Ears of the Deep, Part II: Mooring Technology
ABOARD THE USCGC HEALY, ON THE BEAUFORT SEA– My last dispatch discussed the work of scientist Kate Stafford, who uses sets of acoustic sensors called hydrophone arrays to listen to the sounds of whales, dolphins, and other marine life. These sensors are placed on moorings, the subject of today’s dispatch.
In oceanography, moorings are used to hold instruments in a fixed location and, typically, at a fixed pre-determined depth. I say “typically” because we shall in future dispatches see how some special instruments with limited but very useful mobility can be used to measure ocean characteristics at a range of depths over time. These designs can be somewhat more complicated to design and deploy.
A typical mooring is a collection of lines or cables with an attached set of instruments and floats, and a device called an acoustic release (“release” for short). At the bottom is a heavy weight (“anchor”) placed on the sea floor. The mooring design/deployment sheet for Kate’s mooring was designed at he University of Washington’s Applied Physics Lab and can be seen here.

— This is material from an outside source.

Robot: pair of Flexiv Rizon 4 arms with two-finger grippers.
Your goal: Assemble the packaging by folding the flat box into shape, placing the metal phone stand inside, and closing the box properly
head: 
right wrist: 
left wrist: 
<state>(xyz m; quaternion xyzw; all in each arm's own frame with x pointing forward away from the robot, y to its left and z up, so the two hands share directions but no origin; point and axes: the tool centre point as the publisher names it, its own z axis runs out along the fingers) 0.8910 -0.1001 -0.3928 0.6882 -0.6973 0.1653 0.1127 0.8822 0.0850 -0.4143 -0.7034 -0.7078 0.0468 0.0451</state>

This mooring includes 3 meters of Amsteel line, a type of line with a very high strength-to-weight ratio. A Benthos 866A release combines the acoustic release and transponding functions together in one device (see below). (Teledyne-Benthos is one of several companies that make these types of devices).
Kate’s recording instruments are Aural M-2 autonomous audio recorders made by the Canadian company Multi-Electronique. Each includes an HTI-96 hydrophone manufactured by High Tech Inc. that can measure sound in the 2Hz to 30KHz frequency range. The recorders can sample the signal from the hydrophone up to a rate of 32KHz at 16 bits per sample. Kate has set up the recorders to operate 10 minutes out of every half hour.
When one of Kate’s moorings is recovered, its year-long recording resides in a storage system within the instrument. The storage system includes both a flash based storage device as well as a conventional hard drive. The 64MByte flash device makes no sound when written to, so this is advantageous when measuring sound. The hard drive stores more information, but makes noise when operating that is detectable by the hydrophone. Thus, is it desirable to write data as it is recorded to the flash device and later, when the hydrophone is inactive, transfer the data to the hard drive for longer-term storage.
To power the system, the instrument includes 128 ‘D’ cell batteries. In its current configuration, the hard drive will fill up before the battery power is exhausted. Before the hard drive fills up (hopefully), the instrument itself must be retrieved in order to avoid losing data. This is one of the reasons for Kate’s work on Healy– to recover instruments deployed a year earlier and deploy new ones to last another year.